**Excerpted data**
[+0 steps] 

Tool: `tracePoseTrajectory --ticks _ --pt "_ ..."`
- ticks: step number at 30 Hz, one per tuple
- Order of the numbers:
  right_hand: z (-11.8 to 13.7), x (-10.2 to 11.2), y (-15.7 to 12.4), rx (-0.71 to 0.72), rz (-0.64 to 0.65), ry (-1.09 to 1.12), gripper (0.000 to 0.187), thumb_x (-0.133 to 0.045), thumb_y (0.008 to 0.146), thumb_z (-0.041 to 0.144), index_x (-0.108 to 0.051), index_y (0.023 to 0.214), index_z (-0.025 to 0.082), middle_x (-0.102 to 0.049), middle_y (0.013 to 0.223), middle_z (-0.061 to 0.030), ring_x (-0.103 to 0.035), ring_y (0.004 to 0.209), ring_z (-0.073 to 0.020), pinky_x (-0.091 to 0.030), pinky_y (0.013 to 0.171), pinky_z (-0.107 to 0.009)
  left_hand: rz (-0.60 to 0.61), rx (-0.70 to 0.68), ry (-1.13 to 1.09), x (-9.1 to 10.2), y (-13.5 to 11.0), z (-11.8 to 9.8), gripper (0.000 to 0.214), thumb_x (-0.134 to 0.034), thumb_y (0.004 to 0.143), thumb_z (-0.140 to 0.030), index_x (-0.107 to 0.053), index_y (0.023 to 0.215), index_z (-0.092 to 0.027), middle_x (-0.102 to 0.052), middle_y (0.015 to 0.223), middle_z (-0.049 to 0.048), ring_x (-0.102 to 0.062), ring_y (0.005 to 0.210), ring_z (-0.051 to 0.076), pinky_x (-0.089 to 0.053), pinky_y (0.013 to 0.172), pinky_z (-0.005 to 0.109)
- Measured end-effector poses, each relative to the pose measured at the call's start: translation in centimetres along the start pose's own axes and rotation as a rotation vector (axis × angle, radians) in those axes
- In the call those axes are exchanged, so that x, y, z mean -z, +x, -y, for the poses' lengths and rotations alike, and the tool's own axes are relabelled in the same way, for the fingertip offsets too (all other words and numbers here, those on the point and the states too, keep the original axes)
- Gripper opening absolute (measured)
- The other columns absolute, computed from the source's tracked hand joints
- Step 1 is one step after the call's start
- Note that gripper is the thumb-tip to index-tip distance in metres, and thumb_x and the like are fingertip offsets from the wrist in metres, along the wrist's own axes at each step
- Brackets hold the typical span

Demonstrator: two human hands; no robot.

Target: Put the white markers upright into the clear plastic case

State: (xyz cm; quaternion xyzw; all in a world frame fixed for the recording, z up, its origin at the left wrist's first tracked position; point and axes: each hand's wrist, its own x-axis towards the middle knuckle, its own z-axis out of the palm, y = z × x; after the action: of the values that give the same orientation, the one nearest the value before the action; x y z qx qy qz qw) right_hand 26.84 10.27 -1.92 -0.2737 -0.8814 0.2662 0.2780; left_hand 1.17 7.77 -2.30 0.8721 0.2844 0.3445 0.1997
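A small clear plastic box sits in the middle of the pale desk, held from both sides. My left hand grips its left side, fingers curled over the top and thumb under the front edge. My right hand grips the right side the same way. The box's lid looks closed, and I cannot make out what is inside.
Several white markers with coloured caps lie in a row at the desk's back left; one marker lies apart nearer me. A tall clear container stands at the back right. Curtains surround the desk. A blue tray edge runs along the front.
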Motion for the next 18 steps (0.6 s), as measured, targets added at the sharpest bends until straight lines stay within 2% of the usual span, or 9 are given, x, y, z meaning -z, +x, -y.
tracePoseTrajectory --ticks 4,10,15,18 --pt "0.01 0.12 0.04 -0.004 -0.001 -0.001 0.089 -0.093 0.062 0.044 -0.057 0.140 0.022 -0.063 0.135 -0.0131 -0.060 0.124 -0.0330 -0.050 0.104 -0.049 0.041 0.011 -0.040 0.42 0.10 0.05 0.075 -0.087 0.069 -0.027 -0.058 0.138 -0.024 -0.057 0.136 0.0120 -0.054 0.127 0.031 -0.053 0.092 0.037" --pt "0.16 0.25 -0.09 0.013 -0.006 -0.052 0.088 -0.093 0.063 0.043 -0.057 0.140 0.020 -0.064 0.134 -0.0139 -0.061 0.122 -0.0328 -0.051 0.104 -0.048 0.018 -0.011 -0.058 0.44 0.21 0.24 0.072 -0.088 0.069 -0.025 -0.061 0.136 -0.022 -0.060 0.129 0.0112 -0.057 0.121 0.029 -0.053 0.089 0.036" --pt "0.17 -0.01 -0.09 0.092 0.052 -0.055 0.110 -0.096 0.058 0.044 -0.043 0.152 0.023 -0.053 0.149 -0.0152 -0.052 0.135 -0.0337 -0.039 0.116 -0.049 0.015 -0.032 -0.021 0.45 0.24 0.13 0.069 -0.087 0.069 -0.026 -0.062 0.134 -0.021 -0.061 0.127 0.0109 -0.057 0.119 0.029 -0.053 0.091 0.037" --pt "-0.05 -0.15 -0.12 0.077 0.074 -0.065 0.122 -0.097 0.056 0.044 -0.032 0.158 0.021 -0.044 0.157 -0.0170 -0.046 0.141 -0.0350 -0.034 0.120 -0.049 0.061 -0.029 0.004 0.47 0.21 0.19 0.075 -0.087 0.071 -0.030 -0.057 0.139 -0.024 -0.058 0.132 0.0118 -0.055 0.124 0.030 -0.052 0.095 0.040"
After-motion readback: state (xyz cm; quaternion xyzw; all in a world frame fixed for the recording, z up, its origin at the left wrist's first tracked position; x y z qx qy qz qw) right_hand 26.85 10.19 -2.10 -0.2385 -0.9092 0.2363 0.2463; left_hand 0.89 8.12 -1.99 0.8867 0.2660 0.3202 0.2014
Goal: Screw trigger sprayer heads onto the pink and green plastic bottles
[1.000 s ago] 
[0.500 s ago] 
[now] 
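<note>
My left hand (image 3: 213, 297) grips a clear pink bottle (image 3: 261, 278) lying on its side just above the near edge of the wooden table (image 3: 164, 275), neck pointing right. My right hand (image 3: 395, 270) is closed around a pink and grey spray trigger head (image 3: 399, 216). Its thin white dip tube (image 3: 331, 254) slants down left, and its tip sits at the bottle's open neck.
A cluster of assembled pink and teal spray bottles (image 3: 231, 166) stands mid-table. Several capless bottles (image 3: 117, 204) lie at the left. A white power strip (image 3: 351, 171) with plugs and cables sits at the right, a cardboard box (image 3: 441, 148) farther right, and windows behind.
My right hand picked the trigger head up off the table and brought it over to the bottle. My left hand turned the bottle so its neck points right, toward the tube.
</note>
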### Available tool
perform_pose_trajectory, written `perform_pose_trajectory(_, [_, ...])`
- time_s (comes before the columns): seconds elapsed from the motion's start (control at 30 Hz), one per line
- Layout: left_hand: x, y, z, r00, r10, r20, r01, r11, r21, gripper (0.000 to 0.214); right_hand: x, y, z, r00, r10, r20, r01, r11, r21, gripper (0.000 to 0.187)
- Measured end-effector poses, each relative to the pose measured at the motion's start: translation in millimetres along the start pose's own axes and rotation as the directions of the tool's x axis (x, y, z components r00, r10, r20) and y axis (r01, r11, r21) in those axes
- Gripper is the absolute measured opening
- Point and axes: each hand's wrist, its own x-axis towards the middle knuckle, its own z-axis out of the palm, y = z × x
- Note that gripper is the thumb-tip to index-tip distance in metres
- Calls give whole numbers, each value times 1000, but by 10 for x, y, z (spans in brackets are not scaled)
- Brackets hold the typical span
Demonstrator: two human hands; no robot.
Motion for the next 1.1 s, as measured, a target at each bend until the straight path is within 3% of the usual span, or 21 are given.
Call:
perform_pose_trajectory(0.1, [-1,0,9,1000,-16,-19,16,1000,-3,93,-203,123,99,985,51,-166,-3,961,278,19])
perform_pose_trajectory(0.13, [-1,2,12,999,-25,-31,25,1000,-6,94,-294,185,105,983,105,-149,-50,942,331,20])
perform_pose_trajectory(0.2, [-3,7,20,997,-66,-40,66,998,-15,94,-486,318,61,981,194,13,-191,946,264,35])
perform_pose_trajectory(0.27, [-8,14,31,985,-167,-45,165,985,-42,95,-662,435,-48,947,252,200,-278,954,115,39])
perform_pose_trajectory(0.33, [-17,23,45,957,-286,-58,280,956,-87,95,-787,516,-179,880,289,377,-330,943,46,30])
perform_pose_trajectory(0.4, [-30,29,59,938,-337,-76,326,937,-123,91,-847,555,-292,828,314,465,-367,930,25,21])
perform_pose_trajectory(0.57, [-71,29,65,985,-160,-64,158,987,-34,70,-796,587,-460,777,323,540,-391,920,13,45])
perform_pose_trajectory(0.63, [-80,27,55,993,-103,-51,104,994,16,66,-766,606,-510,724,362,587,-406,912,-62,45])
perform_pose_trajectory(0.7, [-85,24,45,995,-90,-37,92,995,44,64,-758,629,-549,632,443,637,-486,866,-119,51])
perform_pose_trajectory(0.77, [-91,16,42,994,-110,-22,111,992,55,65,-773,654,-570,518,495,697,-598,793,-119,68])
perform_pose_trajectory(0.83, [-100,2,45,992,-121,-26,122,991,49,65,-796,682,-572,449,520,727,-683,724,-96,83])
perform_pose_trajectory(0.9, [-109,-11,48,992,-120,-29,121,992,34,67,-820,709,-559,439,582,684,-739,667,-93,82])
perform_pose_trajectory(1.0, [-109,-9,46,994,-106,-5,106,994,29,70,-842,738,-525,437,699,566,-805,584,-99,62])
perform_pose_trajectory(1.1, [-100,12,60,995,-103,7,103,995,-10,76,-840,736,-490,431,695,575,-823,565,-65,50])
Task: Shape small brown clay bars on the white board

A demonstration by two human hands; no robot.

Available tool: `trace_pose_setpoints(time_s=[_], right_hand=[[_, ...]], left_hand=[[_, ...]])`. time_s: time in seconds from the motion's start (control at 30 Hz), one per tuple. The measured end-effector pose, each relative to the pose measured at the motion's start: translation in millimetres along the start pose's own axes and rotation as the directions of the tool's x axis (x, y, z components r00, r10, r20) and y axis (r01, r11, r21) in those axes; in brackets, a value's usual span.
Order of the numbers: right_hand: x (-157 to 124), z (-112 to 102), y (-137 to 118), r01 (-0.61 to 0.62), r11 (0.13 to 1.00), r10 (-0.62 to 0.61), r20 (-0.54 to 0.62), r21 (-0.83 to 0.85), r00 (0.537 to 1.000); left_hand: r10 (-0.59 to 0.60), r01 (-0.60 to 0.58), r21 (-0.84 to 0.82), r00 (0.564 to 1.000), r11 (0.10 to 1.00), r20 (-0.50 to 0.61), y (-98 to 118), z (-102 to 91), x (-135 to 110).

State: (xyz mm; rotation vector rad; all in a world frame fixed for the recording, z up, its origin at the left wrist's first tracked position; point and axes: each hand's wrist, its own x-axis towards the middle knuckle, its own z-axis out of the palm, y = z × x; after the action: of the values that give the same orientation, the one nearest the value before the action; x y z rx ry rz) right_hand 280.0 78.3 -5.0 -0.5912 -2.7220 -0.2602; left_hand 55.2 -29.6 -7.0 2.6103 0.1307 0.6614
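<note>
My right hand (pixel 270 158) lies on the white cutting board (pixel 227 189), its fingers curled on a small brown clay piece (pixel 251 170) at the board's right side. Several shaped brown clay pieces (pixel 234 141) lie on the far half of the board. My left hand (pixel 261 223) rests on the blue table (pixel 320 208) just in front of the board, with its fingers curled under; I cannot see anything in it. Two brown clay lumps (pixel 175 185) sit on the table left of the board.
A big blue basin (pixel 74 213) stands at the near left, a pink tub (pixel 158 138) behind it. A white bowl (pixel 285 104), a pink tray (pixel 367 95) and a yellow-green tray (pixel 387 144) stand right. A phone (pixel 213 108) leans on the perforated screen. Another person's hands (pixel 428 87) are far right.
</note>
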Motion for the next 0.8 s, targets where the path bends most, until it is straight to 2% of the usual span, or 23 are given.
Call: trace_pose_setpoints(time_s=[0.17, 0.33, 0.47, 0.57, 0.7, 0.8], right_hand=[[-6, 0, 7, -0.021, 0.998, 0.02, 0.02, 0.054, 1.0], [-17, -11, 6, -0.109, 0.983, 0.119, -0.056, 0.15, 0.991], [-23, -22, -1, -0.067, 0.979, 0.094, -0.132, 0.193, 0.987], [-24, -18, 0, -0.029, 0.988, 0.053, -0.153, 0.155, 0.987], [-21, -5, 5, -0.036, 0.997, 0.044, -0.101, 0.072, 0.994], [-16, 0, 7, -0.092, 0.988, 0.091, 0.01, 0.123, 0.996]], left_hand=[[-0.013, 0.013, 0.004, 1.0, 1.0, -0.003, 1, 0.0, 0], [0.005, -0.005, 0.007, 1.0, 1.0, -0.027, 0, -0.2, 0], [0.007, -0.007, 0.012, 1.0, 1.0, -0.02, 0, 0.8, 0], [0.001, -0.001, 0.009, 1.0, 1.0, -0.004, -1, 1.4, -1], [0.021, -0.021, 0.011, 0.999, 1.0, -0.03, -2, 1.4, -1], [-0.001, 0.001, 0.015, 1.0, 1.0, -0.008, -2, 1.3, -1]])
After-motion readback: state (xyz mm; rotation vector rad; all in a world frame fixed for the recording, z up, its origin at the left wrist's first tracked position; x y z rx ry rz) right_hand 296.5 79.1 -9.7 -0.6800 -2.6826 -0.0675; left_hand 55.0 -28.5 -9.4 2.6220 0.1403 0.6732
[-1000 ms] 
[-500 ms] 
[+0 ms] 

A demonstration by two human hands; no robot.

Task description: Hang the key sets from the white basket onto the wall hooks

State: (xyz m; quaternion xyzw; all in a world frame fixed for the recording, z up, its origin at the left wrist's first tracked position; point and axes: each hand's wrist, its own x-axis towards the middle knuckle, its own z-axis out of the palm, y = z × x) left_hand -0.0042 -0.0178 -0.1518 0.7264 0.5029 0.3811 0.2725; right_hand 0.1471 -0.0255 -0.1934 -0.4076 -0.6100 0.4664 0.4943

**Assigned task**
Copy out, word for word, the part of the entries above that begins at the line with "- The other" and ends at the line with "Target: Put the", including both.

**Output of the task**
- The other columns absolute, computed from the source's tracked hand joints
- Step 1 is one step after the call's start
- Note that gripper is the thumb-tip to index-tip distance in metres, and thumb_x and the like are fingertip offsets from the wrist in metres, along the wrist's own axes at each step
- Brackets hold the typical span

Demonstrator: two human hands; no robot.

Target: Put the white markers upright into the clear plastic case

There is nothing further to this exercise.